→ Work order
In the material below, find the line that contains "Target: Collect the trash" and the line that contains "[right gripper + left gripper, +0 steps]", then write out exactly those two lines and everything between them.

→ Raw data
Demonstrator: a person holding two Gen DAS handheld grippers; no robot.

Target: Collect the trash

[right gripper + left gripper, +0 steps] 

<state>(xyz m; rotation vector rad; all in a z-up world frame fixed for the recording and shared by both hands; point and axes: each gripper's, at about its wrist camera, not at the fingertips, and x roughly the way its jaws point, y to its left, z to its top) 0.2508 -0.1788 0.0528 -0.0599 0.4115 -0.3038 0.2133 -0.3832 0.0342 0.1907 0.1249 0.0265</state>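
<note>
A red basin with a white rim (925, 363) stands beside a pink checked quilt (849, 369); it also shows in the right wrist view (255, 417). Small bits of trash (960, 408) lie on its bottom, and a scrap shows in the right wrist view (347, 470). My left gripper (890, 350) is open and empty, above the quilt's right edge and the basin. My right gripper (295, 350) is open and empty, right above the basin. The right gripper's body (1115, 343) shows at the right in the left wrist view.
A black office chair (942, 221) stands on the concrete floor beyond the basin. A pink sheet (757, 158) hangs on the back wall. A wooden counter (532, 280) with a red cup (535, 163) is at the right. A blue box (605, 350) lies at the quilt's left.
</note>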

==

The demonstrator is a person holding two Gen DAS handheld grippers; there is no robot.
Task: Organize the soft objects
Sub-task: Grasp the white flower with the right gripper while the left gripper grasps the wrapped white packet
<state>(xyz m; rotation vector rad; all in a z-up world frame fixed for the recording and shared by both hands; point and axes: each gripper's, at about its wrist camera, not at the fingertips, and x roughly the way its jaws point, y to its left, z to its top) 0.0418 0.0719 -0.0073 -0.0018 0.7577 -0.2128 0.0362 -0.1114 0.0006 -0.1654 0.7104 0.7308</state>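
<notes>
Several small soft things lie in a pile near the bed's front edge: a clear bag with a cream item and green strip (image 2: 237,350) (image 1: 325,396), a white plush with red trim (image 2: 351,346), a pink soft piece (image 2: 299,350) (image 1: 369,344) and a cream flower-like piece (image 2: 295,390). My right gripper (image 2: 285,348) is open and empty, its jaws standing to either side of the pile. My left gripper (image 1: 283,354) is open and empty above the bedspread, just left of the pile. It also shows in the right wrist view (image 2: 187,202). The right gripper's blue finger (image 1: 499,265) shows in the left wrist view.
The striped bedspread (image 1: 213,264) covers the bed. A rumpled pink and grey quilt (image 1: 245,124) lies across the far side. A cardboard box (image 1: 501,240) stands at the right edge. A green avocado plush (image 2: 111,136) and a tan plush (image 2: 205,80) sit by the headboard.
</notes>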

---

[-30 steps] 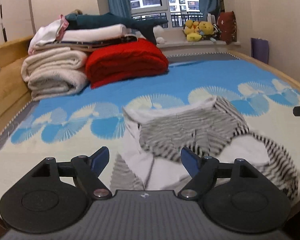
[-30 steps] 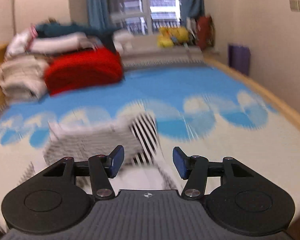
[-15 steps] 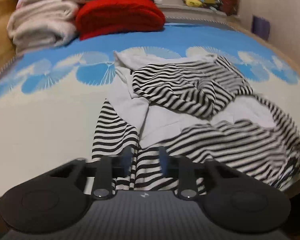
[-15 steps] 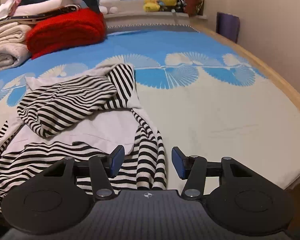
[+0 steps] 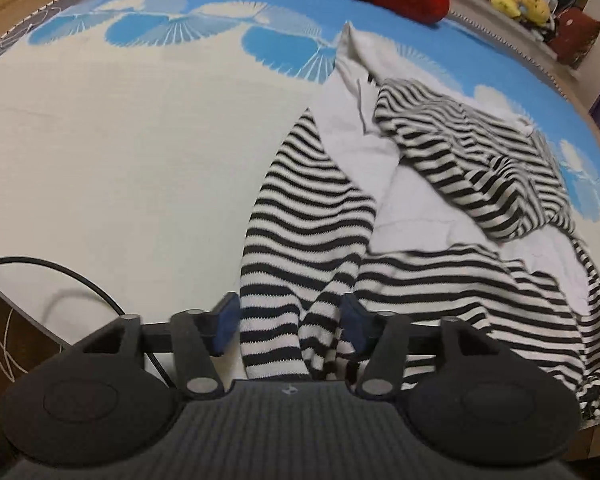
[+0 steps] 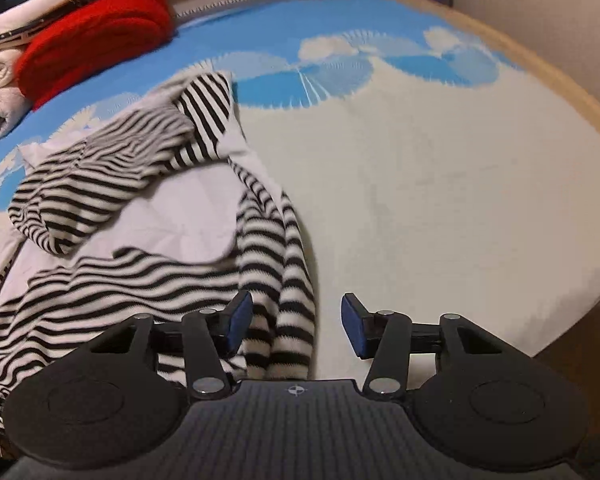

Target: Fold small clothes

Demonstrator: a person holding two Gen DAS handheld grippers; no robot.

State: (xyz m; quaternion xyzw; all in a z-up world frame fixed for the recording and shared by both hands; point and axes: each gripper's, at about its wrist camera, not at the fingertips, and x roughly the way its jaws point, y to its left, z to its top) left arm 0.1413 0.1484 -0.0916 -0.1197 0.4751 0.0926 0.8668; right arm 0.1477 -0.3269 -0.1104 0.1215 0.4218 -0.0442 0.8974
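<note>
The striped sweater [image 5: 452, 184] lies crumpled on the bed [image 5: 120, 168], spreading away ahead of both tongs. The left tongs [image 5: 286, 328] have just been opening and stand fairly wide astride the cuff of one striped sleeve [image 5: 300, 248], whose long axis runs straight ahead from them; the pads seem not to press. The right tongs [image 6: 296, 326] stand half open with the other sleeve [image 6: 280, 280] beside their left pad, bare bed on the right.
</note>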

→ Exercise answer
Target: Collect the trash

[right gripper + left gripper, +0 steps] 

That completes the output for this exercise.